**EXERCISE:**
The entries below must be restated word for word.

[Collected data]
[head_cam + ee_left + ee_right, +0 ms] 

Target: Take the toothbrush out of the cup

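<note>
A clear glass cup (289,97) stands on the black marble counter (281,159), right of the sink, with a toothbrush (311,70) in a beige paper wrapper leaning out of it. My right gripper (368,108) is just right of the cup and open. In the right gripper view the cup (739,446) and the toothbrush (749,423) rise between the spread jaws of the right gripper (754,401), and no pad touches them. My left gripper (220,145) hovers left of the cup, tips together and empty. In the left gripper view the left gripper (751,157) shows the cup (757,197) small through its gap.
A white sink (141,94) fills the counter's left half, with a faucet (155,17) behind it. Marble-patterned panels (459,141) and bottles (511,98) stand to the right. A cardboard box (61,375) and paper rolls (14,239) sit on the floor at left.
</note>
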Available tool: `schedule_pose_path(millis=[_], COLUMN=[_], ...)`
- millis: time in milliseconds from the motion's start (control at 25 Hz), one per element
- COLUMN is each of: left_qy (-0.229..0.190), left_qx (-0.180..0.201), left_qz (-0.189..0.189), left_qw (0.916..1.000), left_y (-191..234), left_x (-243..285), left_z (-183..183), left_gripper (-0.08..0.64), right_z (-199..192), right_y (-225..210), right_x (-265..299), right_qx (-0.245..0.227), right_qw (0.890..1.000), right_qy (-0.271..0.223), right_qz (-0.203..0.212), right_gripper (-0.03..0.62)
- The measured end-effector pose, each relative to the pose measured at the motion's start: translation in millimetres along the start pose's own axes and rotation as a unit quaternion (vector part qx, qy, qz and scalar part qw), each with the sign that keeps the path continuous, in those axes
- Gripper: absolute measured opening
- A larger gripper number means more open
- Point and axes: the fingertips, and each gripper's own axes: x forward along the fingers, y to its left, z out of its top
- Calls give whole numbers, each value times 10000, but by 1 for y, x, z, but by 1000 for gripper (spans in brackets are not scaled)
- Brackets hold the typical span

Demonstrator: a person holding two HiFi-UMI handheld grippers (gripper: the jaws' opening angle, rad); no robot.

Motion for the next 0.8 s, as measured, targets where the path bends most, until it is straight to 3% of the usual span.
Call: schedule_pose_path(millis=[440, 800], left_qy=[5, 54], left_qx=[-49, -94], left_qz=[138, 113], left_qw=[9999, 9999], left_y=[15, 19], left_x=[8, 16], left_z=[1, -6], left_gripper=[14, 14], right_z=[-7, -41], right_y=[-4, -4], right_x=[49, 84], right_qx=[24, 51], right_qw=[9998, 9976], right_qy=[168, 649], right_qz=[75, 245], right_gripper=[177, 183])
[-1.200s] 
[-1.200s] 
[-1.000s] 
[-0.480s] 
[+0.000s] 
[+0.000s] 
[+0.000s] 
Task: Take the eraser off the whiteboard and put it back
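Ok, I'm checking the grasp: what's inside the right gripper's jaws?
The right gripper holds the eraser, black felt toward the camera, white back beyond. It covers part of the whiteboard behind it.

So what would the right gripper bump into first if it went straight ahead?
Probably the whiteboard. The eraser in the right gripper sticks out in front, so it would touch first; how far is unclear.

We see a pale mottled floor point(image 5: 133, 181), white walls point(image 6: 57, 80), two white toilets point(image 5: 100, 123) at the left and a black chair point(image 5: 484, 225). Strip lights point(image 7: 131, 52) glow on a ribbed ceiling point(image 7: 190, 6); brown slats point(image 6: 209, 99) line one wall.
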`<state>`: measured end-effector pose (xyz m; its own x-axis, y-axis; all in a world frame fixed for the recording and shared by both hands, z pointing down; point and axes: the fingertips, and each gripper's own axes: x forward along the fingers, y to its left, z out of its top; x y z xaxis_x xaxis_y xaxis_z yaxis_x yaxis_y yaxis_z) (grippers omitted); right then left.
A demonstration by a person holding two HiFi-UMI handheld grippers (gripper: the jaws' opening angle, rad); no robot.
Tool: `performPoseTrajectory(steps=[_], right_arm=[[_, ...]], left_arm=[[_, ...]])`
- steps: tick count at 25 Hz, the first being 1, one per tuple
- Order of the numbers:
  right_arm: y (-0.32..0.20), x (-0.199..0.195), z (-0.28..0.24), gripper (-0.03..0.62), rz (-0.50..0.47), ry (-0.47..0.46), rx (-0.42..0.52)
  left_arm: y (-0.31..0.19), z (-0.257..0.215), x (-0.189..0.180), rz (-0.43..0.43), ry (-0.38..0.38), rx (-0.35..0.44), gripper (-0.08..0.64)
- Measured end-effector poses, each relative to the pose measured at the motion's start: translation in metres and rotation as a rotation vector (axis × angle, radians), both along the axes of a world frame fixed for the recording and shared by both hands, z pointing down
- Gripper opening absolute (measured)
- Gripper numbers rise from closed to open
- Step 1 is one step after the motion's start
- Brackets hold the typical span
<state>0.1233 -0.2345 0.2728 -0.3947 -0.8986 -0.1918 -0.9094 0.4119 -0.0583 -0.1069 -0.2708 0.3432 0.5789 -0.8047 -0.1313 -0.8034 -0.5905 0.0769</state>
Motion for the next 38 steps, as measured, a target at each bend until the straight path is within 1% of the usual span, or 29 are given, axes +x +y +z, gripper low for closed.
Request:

**ANSWER BELOW:**
[head_cam + ee_left + ee_right, +0 ms] 

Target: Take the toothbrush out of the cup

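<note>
A clear glass cup (289,97) stands on the black marble counter (281,159), right of the sink, with a toothbrush (311,70) in a beige paper wrapper leaning out of it. My right gripper (368,108) is just right of the cup and open. In the right gripper view the cup (739,446) and the toothbrush (749,423) rise between the spread jaws of the right gripper (754,401), and no pad touches them. My left gripper (220,145) hovers left of the cup, tips together and empty. In the left gripper view the left gripper (751,157) shows the cup (757,197) small through its gap.
A white sink (141,94) fills the counter's left half, with a faucet (155,17) behind it. Marble-patterned panels (459,141) and bottles (511,98) stand to the right. A cardboard box (61,375) and paper rolls (14,239) sit on the floor at left.
</note>
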Available tool: `schedule_pose_path(millis=[_], COLUMN=[_], ...)`
- millis: time in milliseconds from the motion's start (control at 25 Hz), one per element
- COLUMN is each of: left_qy (-0.229..0.190), left_qx (-0.180..0.201), left_qz (-0.189..0.189), left_qw (0.916..1.000), left_y (-191..234), left_x (-243..285), left_z (-183..183), left_gripper (-0.08..0.64), right_z (-199..192), right_y (-225..210), right_x (-265..299), right_qx (-0.245..0.227), right_qw (0.890..1.000), right_qy (-0.271..0.223), right_qz (-0.203..0.212), right_gripper (-0.03..0.62)
- The measured end-effector pose, each relative to the pose measured at the motion's start: translation in millimetres along the start pose's own axes and rotation as a unit quaternion (vector part qx, qy, qz and scalar part qw), each with the sign that keeps the path continuous, in those axes
- Gripper: absolute measured opening
- A larger gripper number means more open
- Point and axes: the fingertips, and each gripper's own axes: x forward along the fingers, y to its left, z out of its top
- Calls give whole numbers, each value times 10000, but by 1 for y, x, z, but by 1000 for gripper (spans in brackets are not scaled)
- Brackets hold the typical span

Demonstrator: a person holding two HiFi-UMI handheld grippers (gripper: the jaws' opening angle, rad); no robot.

Motion for the next 0.8 s, as measured, targets where the path bends most, until it is straight to 3% of the usual span.
Call: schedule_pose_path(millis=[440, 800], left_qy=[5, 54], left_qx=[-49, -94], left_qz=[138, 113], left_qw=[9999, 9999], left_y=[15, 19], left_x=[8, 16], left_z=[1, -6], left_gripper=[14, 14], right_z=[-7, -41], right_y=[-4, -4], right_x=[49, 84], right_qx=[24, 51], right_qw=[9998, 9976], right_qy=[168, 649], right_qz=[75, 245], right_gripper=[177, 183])
[-1.200s] 
[-1.200s] 
[-1.000s] 
[-0.480s] 
[+0.000s] 
[+0.000s] 
[+0.000s] 
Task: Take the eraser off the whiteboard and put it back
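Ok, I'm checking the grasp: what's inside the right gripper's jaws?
The right gripper holds the eraser, black felt toward the camera, white back beyond. It covers part of the whiteboard behind it.

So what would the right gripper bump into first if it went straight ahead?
Probably the whiteboard. The eraser in the right gripper sticks out in front, so it would touch first; how far is unclear.

We see a pale mottled floor point(image 5: 133, 181), white walls point(image 6: 57, 80), two white toilets point(image 5: 100, 123) at the left and a black chair point(image 5: 484, 225). Strip lights point(image 7: 131, 52) glow on a ribbed ceiling point(image 7: 190, 6); brown slats point(image 6: 209, 99) line one wall.
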`<state>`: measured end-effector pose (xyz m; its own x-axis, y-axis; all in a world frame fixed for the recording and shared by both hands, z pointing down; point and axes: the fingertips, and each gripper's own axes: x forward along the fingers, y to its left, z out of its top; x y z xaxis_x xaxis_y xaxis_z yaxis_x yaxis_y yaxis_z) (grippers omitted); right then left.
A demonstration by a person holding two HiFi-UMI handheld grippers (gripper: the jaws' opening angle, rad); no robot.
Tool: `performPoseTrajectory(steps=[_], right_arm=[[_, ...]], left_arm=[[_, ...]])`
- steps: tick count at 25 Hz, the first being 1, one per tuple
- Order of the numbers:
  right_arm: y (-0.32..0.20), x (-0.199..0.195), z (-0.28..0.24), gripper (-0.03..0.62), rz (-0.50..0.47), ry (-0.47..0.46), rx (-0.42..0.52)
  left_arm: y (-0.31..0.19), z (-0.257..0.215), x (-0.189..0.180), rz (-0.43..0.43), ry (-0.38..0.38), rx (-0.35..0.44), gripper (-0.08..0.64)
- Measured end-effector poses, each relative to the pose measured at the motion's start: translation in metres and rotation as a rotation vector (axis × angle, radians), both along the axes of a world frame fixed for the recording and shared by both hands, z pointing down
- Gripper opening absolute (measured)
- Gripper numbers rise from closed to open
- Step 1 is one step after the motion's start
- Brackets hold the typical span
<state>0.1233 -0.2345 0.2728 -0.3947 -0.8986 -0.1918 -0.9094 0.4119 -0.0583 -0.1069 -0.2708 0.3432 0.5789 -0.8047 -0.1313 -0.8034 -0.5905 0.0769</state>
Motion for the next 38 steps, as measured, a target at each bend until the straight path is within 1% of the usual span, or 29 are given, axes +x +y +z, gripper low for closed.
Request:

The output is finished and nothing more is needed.